Introduction
I was recently having a look through HN and saw the post about run0, a new sudo alternitive by the creator of systemd. Along with a lot of skepticism for the tool, there was a lot of the usual bashing of systemd and its creator. This got me wondering, if there is so much hate for systemd, why is it the most common init system in the current day? And then I got to thinking, how does an init system even work?

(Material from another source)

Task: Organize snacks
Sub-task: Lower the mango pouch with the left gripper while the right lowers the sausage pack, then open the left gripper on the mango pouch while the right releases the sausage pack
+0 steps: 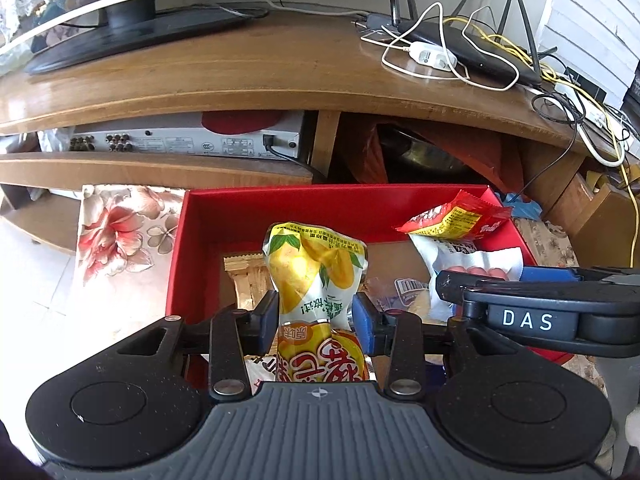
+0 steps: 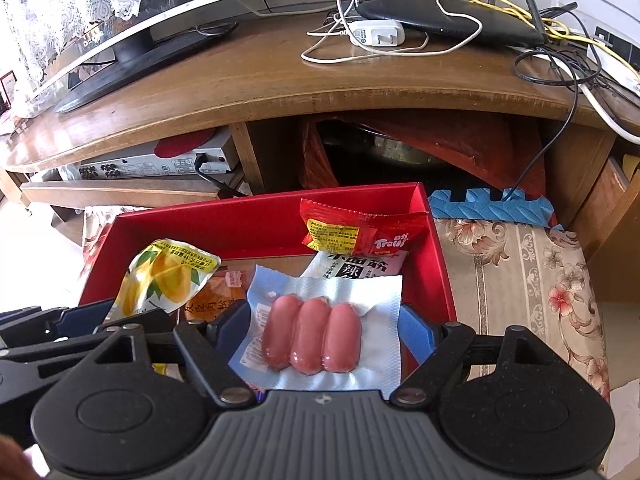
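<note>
A red box (image 1: 280, 208) (image 2: 256, 220) sits on a flowered cloth and holds several snack packs. My left gripper (image 1: 316, 314) is shut on a yellow mango snack pack (image 1: 316, 272), held upright over the box; the pack also shows in the right wrist view (image 2: 164, 276). My right gripper (image 2: 324, 328) is shut on a clear pack of three pink sausages (image 2: 316, 336) above the box's right half. A red Trolli packet (image 2: 360, 232) (image 1: 456, 220) leans on the far right wall, over a white packet (image 2: 360, 266).
A wooden TV stand (image 1: 260, 76) rises behind the box, with a TV base (image 1: 132, 36), a router (image 1: 472, 48) and tangled cables (image 2: 380, 40) on top. A silver player (image 1: 188, 140) sits on its shelf. Blue foam (image 2: 492, 204) lies at the right.
</note>
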Demonstrator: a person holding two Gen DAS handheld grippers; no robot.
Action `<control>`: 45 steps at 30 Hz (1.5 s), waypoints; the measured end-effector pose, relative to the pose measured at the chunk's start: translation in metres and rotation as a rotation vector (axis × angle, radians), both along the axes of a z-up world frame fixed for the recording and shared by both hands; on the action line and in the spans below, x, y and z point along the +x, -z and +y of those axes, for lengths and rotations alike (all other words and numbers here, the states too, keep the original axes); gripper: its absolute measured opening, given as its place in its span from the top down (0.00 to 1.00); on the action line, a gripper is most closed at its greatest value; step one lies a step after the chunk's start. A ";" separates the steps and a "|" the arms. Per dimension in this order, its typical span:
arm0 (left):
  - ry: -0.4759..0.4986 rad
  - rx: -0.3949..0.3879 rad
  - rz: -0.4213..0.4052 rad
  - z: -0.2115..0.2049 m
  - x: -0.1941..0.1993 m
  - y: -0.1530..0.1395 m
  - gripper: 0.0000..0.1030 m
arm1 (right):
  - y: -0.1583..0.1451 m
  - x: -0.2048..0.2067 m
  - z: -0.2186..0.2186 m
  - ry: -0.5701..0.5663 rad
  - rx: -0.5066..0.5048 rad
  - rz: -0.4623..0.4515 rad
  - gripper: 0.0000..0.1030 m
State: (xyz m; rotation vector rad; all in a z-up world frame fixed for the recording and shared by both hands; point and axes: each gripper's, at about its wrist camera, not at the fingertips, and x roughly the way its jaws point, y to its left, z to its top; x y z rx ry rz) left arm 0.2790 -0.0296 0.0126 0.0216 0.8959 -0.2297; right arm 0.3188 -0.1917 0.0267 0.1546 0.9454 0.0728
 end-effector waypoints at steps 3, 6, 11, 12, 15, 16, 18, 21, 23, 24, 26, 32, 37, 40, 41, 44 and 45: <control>-0.008 0.007 0.007 0.001 0.001 0.002 0.53 | 0.000 0.000 0.001 -0.002 0.001 -0.001 0.22; -0.015 0.007 0.013 0.003 0.001 0.002 0.52 | 0.000 0.000 0.000 -0.004 0.010 0.005 0.20; -0.024 -0.002 0.011 0.005 0.001 -0.002 0.48 | -0.004 -0.001 -0.002 -0.001 0.025 0.006 0.19; -0.026 0.000 0.011 0.005 0.001 -0.002 0.46 | -0.004 -0.001 -0.002 -0.001 0.026 0.007 0.19; -0.031 0.005 0.006 0.006 -0.001 -0.004 0.42 | -0.006 -0.003 -0.003 0.001 0.032 0.013 0.18; -0.030 0.003 0.006 0.007 -0.001 -0.004 0.42 | -0.007 -0.003 -0.003 0.001 0.033 0.015 0.18; -0.030 0.000 0.005 0.007 -0.002 -0.006 0.41 | -0.009 -0.004 -0.004 0.004 0.037 0.017 0.18; -0.028 0.001 0.002 0.007 -0.004 -0.008 0.40 | -0.011 -0.007 -0.005 0.006 0.038 0.018 0.18; -0.028 0.000 -0.001 0.007 -0.006 -0.009 0.39 | -0.013 -0.008 -0.006 0.009 0.041 0.022 0.18; -0.029 -0.002 -0.002 0.007 -0.006 -0.010 0.39 | -0.013 -0.009 -0.006 0.009 0.042 0.023 0.18; -0.031 -0.004 -0.002 0.008 -0.008 -0.012 0.39 | -0.015 -0.011 -0.006 0.009 0.050 0.024 0.18; -0.051 -0.014 -0.008 0.015 -0.014 -0.017 0.37 | -0.016 -0.014 -0.006 0.003 0.101 0.028 0.17; -0.063 -0.021 -0.014 0.019 -0.016 -0.020 0.36 | -0.018 -0.015 -0.004 -0.001 0.110 0.021 0.16; -0.066 -0.024 -0.013 0.020 -0.015 -0.020 0.34 | -0.019 -0.015 -0.004 0.001 0.110 0.016 0.15; -0.068 -0.024 -0.013 0.020 -0.015 -0.021 0.34 | -0.019 -0.015 -0.004 0.000 0.112 0.016 0.14; -0.073 -0.031 -0.015 0.022 -0.016 -0.023 0.33 | -0.019 -0.015 -0.006 -0.003 0.123 0.012 0.13; -0.074 -0.033 -0.016 0.022 -0.016 -0.023 0.33 | -0.020 -0.015 -0.006 -0.002 0.120 0.008 0.13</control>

This will be a very quick overview of how a system goes from the bootloader, to the kernel to running systemd. This series will be using systemd to explain the process but it should be applicable to every init system.
Where is /init?
My veigue understanding on how a linux system worked was a sequence of
bootloader -> kernel -> init process (systemd) -> everything else
, where the init process is executed by the kernel from /init
.
Looking in the root of your filesystem you will see no such binary called /init
.
┬─[smc@legion:~]─[12:11:01]
╰─>$ ls -a /
bin home opt srv var
boot lib proc swapfile
dev lib64 root sys
efi lost+found run tmp
etc mnt sbin usr
So where is the init process?
Well, its in a diffrent filesystem. The file structure you will see in the
/
directory of your system will not be found anywhere on disk. It is atcually a collection of mount points.
You may have heard that in linux its possable to mount diffrent parts of the system onto diffrent disks, well this is how that works.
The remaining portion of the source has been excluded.